Summary: Agile for Non-Software Teams

I learned about this book from an Agile Amped podcast by the author. Given my role as an Agile subject matter expert at Lirio, reading this book is part of my self-guided professional development. The timing was excellent given in late 2020, I began exploring other areas of the company — i.e., finance, sales, IT — to apply Agile thinking.

For a chapter-by-chapter summary, check out my extended summary here.


If you’re looking for a tool- and framework-agnostic way of introducing Agile to teams that aren’t in the business of creating and delivering software, I’d easily recommend that you read this book (or buy it for your team). There’s just enough information (and probing questions) to get you started with a foundation on which you can build. The intended audience is someone who’d likely be running the team, as there are more practical tools for setting that person up for success; however, others on the team may better understand the process if they read the book as well.

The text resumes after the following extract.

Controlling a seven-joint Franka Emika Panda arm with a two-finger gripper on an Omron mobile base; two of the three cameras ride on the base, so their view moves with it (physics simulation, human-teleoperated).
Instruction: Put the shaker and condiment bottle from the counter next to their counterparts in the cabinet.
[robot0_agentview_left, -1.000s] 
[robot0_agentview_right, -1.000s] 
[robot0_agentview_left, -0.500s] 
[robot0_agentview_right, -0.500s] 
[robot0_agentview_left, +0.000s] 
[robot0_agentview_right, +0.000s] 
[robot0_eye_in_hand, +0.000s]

Gil doesn’t hide common frameworks (e.g., Scrum, Lean); however, he encourages readers to start with first principles and understand the problems they need to solve and why. He also outlines how things typically fail and why that happens.

Something I like about Gil’s approach is level-setting about the different types of work: new work, opportunities for making proven work more efficient, operational (business-as-usual) tasks, and support. This makes it clearer in my opinion why there are many Agile instantiations (e.g., Lean, Kanban). For example, don’t waste your energy standardizing a way of working together when you don’t even know if your customers want what you have to offer.

Throughout the book there’s a theme of not copy/pasting ways of working from companies, industries, or departments that don’t align with what yours does. You’d still do well to understand those other ways; however, don’t cargo-cult your way to success. Build the process, culture, metrics, deliverables, etc. your team needs, reflect on how it’s going, then add/remove/change what’s needed.